# Corrugated Cardboard Nuc Boxes From Mann Lake?



## T152 (Jun 15, 2012)

I would like to know if anyone has used these with any luck or success? I was thinking about selling some nucs this spring and was wondering if these could withstand a few weeks of wear and tear while they create a queen and perhaps live there for awhile. And I would like to know if they would be O.K. in the rain? I'm doubtful, but I thought I'd ask. Thanks in advance! Here's the link:

http://www.mannlakeltd.com/beekeeping-supplies/page54.html


----------



## Edmonds' Apiary (Jun 29, 2012)

They are great, I ordered 20 of them and have used about half of them so far. They did alot better that I thought. The only problem I have had is the lids blowing off in the wind, but a brick will solve that problem. Overall good for the money.


----------



## Adrian Quiney WI (Sep 14, 2007)

T152, I would be a little concerned about them chilling off due to the lack of insulation if we had a cold snap. However, it may be worth experimenting with insulation. 
I sold a couple of nucs this spring and transferred the bees into the customers' boxes; That takes too long, If I do it again I will buy something like the Mann Lake (or Jester, or MDA splitter) boxes and a few days before I called the customer I would take them from my wood boxes and put them in the disposable box.


----------



## Riverratbees (Feb 10, 2010)

Bought 30 this year did great. I cut a hole in back for more circulation due to the heat this yr.


----------



## bevy's honeybees (Apr 21, 2011)

I bought one and don't have the proper stapler to put it together. I rigged it together in not a great way and I do use it but have others I like better. 
I bought a similar waxed cardboard nuk from Brushy Mnt and I like that one much more. Also, the Jester plastic nuk (very reasonably priced) is a good one to have. Little tedious putting it together. 
My favorite is the Brushy Mountain one.

http://www.brushymountainbeefarm.com/Waxed-Cardboard-Nuc/productinfo/191/


----------



## Adrian Quiney WI (Sep 14, 2007)

Bevy, I think the waxed boxes are of Mel's design. He also sells plain unwaxed boxes.
http://www.mdasplitter.com/nuc_boxes.php


----------



## camero7 (Sep 21, 2009)

I prefer the Jester boxes. Hold up quite well.


----------



## HONEYDEW (Mar 9, 2007)

bevy's honeybees said:


> I bought one and don't have the proper stapler to put it together.

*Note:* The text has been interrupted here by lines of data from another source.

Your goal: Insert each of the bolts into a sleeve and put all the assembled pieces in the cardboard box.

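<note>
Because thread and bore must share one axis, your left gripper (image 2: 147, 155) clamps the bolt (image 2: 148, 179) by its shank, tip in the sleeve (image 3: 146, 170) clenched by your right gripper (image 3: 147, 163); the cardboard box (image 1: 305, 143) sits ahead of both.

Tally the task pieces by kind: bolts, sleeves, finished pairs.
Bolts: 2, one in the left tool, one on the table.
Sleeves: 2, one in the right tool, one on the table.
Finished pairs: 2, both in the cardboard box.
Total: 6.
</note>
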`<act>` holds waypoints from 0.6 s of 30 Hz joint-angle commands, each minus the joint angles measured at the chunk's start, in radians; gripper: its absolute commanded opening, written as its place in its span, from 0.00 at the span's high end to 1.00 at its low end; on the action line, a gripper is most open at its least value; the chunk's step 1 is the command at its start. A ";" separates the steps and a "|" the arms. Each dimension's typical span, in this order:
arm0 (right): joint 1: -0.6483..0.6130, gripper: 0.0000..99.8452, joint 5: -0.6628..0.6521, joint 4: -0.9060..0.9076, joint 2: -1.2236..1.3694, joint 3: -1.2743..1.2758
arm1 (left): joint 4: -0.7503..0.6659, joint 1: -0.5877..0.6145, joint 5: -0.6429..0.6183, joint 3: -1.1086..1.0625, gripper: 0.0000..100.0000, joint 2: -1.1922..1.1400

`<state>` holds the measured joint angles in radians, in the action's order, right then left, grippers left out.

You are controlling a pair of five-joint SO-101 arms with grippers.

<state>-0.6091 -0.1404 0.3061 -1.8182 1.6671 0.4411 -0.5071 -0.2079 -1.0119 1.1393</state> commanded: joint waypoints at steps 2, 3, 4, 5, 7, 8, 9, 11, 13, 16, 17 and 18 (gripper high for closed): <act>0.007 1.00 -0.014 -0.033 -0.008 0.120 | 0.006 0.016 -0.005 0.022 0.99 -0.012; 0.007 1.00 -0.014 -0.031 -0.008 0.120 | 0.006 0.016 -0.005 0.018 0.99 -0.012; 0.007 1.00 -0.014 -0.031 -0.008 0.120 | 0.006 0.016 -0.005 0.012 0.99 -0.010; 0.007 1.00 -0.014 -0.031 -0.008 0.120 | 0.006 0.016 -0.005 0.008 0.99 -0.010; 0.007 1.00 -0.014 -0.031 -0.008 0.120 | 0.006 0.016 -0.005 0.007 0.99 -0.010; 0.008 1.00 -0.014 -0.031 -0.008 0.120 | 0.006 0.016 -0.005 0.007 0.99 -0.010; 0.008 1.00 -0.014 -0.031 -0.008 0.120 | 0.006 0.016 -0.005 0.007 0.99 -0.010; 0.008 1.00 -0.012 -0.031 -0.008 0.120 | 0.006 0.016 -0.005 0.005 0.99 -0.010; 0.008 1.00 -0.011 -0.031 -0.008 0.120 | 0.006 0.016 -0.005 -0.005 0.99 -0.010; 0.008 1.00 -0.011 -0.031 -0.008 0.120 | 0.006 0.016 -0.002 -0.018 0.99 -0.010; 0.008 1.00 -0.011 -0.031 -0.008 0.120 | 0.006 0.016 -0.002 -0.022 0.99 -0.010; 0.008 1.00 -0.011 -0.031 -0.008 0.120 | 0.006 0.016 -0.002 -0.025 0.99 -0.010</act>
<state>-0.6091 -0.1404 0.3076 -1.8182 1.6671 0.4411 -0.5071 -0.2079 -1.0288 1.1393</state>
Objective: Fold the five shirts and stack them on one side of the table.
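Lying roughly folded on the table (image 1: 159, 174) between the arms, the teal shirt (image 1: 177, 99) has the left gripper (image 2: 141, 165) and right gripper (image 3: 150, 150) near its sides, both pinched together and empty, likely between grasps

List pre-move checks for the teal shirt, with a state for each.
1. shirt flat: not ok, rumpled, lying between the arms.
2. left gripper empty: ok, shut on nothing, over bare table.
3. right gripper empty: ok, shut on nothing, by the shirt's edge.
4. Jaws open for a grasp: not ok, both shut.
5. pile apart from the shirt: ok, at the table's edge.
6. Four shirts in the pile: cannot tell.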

 once around with duct tape no stapler....


----------



## kilocharlie (Dec 27, 2010)

1) Anyone like the foam nucs better than the waxed cardboard? 

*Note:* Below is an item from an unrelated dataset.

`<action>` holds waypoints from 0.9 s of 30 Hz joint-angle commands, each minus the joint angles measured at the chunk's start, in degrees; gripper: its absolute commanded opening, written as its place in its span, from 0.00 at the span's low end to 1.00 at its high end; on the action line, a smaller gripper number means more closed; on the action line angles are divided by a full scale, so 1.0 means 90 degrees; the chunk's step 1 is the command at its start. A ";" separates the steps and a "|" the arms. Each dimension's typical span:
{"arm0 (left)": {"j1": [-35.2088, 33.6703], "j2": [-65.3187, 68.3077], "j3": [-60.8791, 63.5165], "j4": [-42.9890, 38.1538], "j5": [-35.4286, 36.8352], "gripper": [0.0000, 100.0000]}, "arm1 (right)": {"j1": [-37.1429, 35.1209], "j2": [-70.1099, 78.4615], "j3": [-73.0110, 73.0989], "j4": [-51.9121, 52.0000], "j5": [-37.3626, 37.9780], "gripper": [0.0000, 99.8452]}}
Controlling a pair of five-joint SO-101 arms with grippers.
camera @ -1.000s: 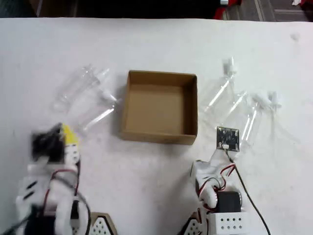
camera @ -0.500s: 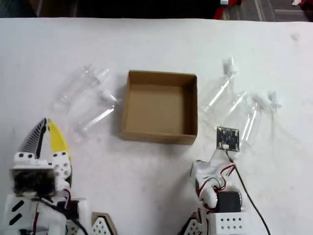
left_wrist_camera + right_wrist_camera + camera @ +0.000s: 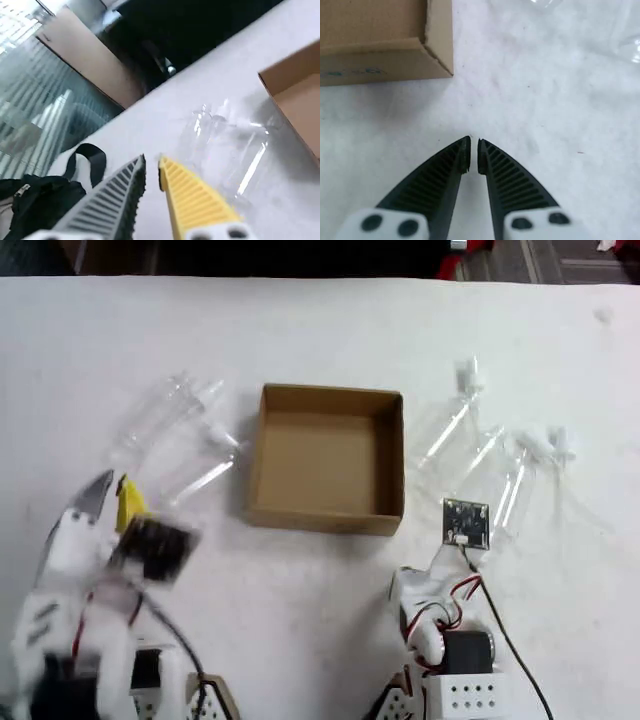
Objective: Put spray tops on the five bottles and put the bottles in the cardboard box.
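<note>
Bottles [image 3: 160, 435] lie loose beside the cardboard box [image 3: 325, 519], apparently untopped, none packed; left gripper [image 3: 151, 165] and right gripper [image 3: 474, 155] are both nearly closed, holding nothing

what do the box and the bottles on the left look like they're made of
Cardboard box: plain brown cardboard with a matte finish; the flat folded walls and dull, even brown surface point to it.
Bottles: most likely clear plastic with a glossy finish; the white table shows through them and they carry bright streaks of glare. Glass cannot be ruled out by look alone.
</note>
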 commanded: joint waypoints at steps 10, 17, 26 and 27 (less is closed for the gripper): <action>0.0747 0.7692 -0.5509 0.2286 -0.0176 0.06 | 0.0034 -0.0024 0.0059 0.0034 -0.0059 0.01; 0.1294 1.0720 -0.8869 0.2862 -0.0176 0.06 | 0.0034 -0.0024 0.0059 0.0034 -0.0059 0.01; 0.1001 1.4344 -1.2562 0.2823 -0.0147 0.18 | 0.0024 -0.0024 0.0059 0.0034 -0.0059 0.01; 0.0952 1.4755 -1.3011 0.2823 -0.0166 0.18 | 0.0024 -0.0024 0.0059 0.0034 -0.0059 0.01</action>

2) What's the best at-my-door price anyone has seen for either (cardboard and foam)?

Also, a tip, not a question - ventilate them with screen or #8. I only consider cardboard for temporary, warm weather, outgoing sales and emergency swarm catchers, not mating nucs. They seem to abscond from cardboard more, but that data is a bit immature as of yet.


----------



## Adrian Quiney WI (Sep 14, 2007)

I hadn't thought of the foam ones as an option, but I'll do a search for them. On the face of it foam might serve the OP's purpose well because of the insulation value. Springtime temp. swings can be quite dramatic out here. A year or so ago I saw an article in Beesource where someone was raising nucs in foam, and didn't use a feeder - he just poured syrup directly into the foam nuc.


----------



## kilocharlie (Dec 27, 2010)

I tried cinder block bricks for mating nucs, but very few of the special frames got drawn out into comb in time, so I used the 3x3 arrangement in my deeps with dividers and 3 narrow inner covers per box. I did not get as much absconding from the wood 3x3's as I did with the waxed cardboard nucs. I'd like to see how the foam ones work out, as a guy I bought bees from in Porterville, CA used foam baby nucs for mating his queens.


----------



## westernbeekeeper (May 2, 2012)

I love the cardboard nuc boxes, but you will need a weight on the lid.


----------



## Riverratbees (Feb 10, 2010)

I bought the one that mannlake puts out. The bees chewed the foam up but a simple fix was covering it with packing tape and they chewed no more. I just sold sime nucs from mannlake and I will buy the ones from Brushymountain next yr. $.60 more but the screen makes all the diference in keeping the bees with plenty of circulation.


----------